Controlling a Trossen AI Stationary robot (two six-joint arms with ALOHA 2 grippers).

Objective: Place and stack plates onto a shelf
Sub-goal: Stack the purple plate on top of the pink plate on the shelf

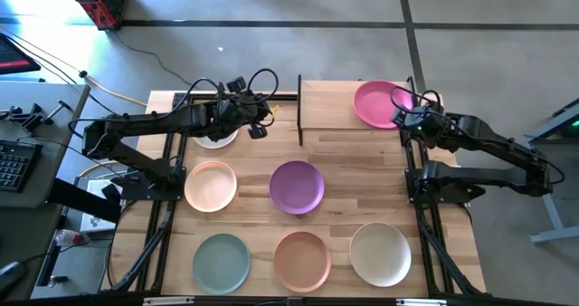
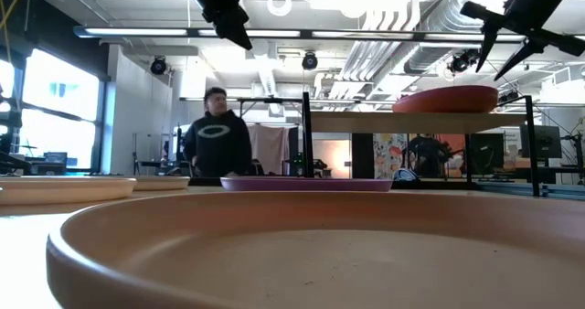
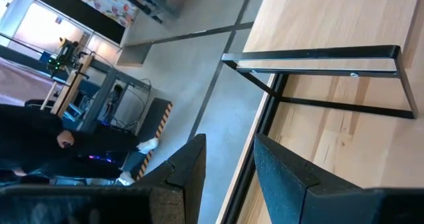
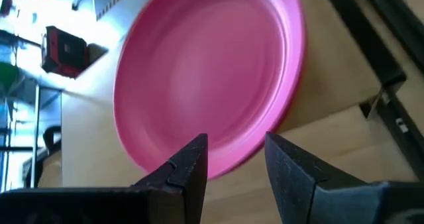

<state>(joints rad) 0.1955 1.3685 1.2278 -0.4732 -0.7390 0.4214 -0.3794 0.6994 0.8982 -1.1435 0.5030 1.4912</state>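
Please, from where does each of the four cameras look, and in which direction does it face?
High: above, straight down on both arms and the shelf.
Low: at tabletop height, level past the purple plate toward a person; grippers hang from above.
Left wrist: past the open left gripper at a shelf upright.
Right wrist: past the open right gripper.
Right wrist and high share the magenta plate.

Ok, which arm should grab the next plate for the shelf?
Probably left. Its gripper hovers open beside the white plate, empty. The right gripper is open at the magenta plate already on the shelf.
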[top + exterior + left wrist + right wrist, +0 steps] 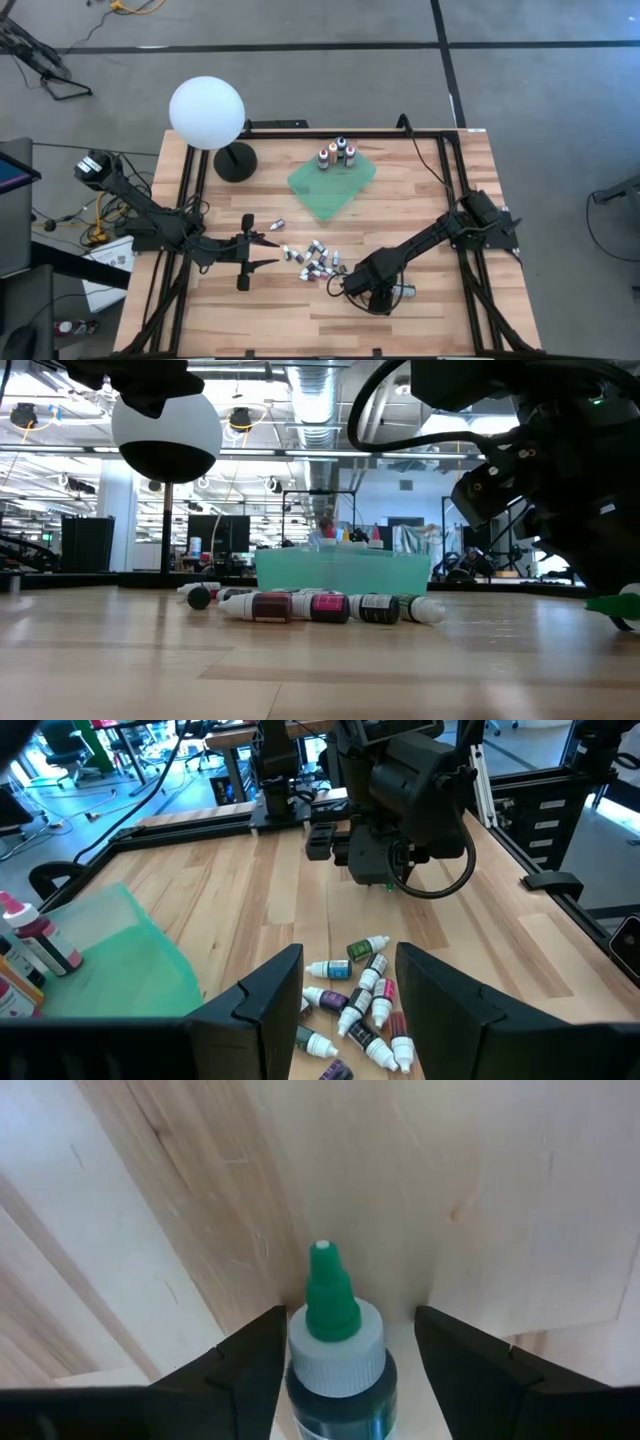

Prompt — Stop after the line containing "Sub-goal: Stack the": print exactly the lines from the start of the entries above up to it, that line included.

Response to this exercise —
Controlling a Trossen AI Stationary robot (two six-joint arms with ALOHA 2 grippers).

Objective: Place and stack plates onto a shelf
Sub-goal: Stack the purple plate on top of the pink plate on the shelf

This concludes the answer to the exercise.